Please print exactly the lines below, from the start of the material up to and including the line with "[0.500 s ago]", but none of the pictures.

═════ Recorded data

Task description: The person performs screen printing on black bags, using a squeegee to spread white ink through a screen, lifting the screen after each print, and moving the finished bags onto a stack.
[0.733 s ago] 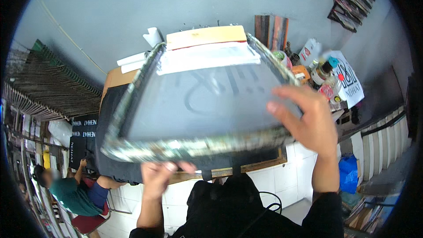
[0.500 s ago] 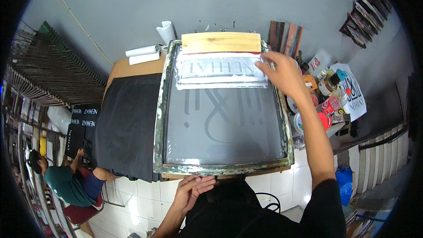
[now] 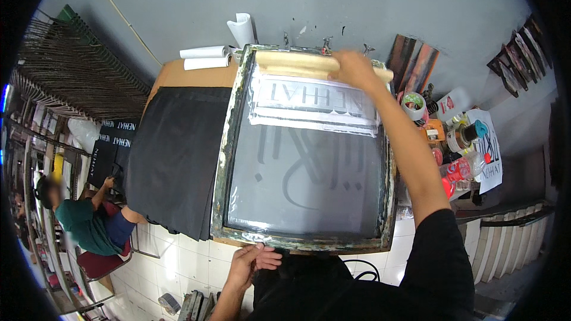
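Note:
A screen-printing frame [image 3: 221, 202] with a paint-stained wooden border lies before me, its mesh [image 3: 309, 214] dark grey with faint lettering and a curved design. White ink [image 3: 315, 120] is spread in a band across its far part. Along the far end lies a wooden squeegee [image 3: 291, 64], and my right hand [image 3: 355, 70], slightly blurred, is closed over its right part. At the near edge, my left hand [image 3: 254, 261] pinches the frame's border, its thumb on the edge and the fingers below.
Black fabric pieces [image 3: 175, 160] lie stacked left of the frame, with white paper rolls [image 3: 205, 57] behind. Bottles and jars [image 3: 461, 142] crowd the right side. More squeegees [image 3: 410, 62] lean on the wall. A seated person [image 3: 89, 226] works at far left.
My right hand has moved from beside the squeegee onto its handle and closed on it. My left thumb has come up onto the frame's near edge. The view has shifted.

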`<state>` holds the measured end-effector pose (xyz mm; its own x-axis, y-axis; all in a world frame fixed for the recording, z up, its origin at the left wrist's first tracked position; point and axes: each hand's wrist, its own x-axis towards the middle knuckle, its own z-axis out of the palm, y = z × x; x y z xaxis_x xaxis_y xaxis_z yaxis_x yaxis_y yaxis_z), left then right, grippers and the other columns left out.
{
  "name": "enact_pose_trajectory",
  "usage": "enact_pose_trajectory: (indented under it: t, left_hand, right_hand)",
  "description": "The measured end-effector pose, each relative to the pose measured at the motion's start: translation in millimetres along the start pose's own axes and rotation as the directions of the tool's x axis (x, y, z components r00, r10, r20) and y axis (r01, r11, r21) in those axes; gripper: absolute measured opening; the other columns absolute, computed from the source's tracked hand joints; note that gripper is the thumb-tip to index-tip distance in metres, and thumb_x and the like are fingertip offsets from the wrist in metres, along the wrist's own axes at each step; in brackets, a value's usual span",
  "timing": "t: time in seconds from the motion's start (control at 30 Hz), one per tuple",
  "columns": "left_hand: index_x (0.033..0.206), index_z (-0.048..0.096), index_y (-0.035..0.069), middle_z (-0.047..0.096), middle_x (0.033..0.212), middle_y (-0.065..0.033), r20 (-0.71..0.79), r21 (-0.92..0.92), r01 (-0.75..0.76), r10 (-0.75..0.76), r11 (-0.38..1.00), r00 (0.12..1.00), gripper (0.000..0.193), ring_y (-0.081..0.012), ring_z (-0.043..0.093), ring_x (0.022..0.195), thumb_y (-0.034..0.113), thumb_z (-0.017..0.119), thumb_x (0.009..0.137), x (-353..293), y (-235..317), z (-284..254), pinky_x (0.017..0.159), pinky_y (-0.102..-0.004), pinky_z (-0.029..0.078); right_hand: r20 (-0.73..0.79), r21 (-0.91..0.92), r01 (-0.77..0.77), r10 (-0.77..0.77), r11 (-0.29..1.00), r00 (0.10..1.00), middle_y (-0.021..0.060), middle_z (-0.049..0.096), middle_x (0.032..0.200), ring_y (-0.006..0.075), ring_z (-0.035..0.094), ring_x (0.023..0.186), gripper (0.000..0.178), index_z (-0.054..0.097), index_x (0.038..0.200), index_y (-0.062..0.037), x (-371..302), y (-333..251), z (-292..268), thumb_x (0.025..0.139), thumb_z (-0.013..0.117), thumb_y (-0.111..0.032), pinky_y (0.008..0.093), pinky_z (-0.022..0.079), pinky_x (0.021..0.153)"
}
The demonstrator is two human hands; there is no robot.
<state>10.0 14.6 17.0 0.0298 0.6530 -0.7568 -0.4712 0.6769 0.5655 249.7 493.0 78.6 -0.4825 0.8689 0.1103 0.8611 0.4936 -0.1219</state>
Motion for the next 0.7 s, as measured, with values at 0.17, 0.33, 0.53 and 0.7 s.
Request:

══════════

Solution to the problem
Task description: The person performs screen printing on black bags, using a squeegee to spread white ink through a screen, lifting the screen after each print, and moving the finished bags onto a stack.
[0.733 s ago] 
[0.500 s ago] 

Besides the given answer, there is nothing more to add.